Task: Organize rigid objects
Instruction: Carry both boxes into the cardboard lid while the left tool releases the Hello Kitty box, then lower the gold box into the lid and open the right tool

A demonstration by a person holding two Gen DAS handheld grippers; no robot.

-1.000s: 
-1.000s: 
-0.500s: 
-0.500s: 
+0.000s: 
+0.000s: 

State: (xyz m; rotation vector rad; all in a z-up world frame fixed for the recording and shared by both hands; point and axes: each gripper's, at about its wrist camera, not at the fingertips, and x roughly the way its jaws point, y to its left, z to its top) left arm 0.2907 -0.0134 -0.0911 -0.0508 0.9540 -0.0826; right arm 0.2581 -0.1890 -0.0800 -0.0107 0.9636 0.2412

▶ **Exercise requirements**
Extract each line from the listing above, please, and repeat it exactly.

▶ **Exercise response**
Task: Organize rigid objects
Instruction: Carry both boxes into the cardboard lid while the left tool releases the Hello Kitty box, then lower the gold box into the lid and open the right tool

A demonstration by a person holding two Gen DAS handheld grippers; no robot.

-1.000s: 
-1.000s: 
-0.500s: 
-0.500s: 
+0.000s: 
+0.000s: 

State: (xyz m; rotation vector rad; all in a z-up world frame fixed for the recording and shared by both hands; point and axes: each gripper's, at about its wrist camera, not at the fingertips, and x roughly the way its jaws point, y to its left, z to its top) left arm 0.2907 -0.0134 -0.0911 -0.0508 0.9540 -0.0826; right arm 0.2581 -0.1890 -0.0800 -0.0107 0.9636 0.2412

The exercise has nothing more to it.